SUPPLIED DATA START
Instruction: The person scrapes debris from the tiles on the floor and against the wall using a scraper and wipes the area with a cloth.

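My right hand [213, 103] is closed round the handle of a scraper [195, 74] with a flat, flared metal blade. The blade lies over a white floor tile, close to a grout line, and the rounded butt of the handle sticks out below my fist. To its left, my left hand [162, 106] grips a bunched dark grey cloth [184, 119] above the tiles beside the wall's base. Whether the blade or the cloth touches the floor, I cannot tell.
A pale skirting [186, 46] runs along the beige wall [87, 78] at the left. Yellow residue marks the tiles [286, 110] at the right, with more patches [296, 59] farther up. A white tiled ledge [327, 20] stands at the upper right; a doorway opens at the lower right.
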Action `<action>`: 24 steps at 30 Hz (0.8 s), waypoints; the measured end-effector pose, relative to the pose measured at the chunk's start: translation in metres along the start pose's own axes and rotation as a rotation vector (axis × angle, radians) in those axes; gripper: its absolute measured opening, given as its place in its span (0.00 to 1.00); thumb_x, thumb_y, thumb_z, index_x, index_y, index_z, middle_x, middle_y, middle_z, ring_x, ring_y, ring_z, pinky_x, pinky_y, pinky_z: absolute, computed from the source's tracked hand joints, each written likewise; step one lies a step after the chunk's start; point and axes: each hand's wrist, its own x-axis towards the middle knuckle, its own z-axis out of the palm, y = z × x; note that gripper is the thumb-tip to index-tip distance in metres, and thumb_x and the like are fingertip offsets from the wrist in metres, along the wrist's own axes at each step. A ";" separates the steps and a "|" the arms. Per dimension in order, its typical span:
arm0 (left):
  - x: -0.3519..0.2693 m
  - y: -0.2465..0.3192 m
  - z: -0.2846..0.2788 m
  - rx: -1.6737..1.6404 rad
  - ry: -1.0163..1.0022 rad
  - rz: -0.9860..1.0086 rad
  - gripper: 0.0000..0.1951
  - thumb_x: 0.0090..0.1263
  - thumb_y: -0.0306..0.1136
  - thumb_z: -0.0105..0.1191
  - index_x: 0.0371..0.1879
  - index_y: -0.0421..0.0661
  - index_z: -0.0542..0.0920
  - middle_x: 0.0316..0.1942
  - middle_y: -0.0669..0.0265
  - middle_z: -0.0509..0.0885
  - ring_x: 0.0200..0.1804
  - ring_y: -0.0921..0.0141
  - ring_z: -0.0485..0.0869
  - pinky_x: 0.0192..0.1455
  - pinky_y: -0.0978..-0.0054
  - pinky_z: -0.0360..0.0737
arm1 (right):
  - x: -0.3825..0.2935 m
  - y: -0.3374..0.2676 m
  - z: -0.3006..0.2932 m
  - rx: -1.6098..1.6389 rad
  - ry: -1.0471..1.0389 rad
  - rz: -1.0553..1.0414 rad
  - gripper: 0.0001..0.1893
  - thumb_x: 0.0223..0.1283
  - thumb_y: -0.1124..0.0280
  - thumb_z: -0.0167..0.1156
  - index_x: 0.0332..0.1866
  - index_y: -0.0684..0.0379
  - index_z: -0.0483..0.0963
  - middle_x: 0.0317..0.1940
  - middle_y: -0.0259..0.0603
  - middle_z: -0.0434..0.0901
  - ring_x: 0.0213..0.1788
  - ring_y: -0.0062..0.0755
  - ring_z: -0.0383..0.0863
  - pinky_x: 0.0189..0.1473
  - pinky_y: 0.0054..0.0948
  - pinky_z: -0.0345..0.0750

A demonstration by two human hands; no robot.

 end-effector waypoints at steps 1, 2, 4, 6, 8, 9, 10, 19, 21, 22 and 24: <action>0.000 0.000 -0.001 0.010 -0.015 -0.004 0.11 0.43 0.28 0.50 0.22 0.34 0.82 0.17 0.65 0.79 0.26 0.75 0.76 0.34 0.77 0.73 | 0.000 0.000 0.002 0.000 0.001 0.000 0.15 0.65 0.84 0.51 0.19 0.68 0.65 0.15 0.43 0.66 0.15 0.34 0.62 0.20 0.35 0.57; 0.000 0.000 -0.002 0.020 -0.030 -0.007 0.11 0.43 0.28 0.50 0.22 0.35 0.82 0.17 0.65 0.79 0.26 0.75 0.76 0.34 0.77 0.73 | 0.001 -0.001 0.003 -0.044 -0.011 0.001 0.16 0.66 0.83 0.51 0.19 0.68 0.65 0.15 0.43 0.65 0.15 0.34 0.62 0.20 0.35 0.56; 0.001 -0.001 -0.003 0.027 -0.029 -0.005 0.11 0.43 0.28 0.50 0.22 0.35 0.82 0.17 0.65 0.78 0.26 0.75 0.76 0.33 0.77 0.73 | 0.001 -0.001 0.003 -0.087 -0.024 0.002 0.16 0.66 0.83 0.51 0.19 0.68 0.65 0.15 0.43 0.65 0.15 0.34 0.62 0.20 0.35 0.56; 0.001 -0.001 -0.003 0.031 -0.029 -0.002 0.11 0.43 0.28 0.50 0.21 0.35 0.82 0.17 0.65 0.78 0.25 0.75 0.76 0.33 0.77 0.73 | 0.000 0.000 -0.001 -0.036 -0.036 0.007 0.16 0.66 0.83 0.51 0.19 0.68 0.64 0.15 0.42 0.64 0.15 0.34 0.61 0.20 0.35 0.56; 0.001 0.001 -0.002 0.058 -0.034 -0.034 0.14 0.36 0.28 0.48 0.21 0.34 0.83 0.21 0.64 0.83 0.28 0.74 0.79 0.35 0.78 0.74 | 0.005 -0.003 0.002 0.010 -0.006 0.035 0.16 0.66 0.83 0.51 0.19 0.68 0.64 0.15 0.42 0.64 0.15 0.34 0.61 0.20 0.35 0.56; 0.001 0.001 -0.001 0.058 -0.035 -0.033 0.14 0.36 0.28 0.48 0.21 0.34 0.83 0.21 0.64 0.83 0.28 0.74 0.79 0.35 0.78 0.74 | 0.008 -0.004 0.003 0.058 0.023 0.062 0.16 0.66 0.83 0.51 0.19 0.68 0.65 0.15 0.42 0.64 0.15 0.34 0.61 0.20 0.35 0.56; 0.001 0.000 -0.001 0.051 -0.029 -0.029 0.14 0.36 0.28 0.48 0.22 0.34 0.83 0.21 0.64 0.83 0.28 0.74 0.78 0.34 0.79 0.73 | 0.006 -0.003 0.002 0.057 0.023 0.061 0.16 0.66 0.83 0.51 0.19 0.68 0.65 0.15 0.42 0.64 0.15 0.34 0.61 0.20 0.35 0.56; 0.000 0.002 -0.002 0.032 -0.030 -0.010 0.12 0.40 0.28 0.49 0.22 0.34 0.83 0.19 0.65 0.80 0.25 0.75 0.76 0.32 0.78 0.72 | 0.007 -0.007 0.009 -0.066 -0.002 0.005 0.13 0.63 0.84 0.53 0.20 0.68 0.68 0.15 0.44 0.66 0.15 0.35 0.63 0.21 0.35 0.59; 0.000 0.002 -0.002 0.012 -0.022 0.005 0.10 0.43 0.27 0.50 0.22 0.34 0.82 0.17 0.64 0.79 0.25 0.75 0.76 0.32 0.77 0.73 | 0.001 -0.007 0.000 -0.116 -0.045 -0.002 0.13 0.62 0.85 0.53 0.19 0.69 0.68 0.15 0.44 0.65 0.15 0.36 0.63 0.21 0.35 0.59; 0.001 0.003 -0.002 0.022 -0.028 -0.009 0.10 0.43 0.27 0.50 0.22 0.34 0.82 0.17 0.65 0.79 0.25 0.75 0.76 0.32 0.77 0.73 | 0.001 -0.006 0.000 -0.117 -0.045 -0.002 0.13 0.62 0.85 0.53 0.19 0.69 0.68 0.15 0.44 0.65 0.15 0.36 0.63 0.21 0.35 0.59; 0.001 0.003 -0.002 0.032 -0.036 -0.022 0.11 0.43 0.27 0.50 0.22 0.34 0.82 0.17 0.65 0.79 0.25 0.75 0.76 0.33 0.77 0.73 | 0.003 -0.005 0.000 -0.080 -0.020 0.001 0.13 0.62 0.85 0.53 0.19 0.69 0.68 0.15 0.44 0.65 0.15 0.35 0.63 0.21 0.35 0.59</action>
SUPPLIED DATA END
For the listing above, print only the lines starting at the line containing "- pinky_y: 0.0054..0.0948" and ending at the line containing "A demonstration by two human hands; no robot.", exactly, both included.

◆ **WRITTEN ANSWER**:
  - pinky_y: 0.0054..0.0948
  - pinky_z: -0.0345..0.0750

A demonstration by two human hands; no robot.

The output above is complete.